**WHAT IS BEING ASKED**:
Filter the listing below, please, and copy only the lines with the word "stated".

####

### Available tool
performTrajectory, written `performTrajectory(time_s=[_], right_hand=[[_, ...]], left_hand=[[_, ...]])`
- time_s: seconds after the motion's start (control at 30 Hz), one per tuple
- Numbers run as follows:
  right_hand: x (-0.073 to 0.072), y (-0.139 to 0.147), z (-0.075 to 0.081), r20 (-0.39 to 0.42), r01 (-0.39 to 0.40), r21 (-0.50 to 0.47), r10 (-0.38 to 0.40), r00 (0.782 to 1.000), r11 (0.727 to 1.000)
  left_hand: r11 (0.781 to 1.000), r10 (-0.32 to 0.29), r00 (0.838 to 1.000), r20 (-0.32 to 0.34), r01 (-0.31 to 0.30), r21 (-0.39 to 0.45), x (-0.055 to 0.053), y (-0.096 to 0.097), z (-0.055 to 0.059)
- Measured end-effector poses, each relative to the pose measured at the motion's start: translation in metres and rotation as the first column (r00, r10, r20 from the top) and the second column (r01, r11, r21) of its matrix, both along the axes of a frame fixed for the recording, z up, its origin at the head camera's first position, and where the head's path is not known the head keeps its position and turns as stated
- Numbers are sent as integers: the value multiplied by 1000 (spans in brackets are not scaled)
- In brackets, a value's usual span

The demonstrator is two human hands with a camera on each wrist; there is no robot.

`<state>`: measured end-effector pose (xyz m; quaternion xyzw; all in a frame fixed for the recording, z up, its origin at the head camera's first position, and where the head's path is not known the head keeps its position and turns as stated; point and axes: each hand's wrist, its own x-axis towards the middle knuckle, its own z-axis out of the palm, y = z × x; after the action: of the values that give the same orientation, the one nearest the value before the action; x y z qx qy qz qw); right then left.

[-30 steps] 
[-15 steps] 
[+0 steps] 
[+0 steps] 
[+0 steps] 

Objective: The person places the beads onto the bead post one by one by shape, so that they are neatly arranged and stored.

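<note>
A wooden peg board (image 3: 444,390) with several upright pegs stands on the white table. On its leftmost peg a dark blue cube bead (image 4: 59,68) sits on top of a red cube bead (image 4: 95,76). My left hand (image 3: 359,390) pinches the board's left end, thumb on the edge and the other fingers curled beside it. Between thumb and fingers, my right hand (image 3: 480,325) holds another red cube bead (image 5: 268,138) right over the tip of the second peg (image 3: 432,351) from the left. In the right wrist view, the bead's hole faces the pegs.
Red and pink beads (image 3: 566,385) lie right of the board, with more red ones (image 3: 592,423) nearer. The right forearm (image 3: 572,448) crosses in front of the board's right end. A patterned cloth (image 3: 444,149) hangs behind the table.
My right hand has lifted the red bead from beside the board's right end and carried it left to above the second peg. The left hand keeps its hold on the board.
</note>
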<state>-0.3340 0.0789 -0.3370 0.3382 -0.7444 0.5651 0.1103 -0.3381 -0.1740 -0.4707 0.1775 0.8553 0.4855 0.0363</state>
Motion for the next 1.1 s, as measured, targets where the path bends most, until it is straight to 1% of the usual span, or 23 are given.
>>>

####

**THE COMPLETED TASK**:
- Measured end-effector poses, each relative to the pose measured at the motion's start: translation in metres and rotation as the first column (r00, r10, r20 from the top) and the second column (r01, r11, r21) of its matrix, both along the axes of a frame fixed for the recording, z up, its origin at the head camera's first position, and where the head's path is not known the head keeps its position and turns as stated
`<state>`: measured end-effector pose (xyz m; quaternion xyzw; all in a frame fixed for the recording, z up, its origin at the head camera's first position, and where the head's path is not known the head keeps its position and turns as stated; point and axes: each hand's wrist, its own x-axis towards the middle knuckle, its own z-axis out of the palm, y = z × x; after the action: of the values that give the same orientation, the one nearest the value before the action; x y z qx qy qz qw); right then left.

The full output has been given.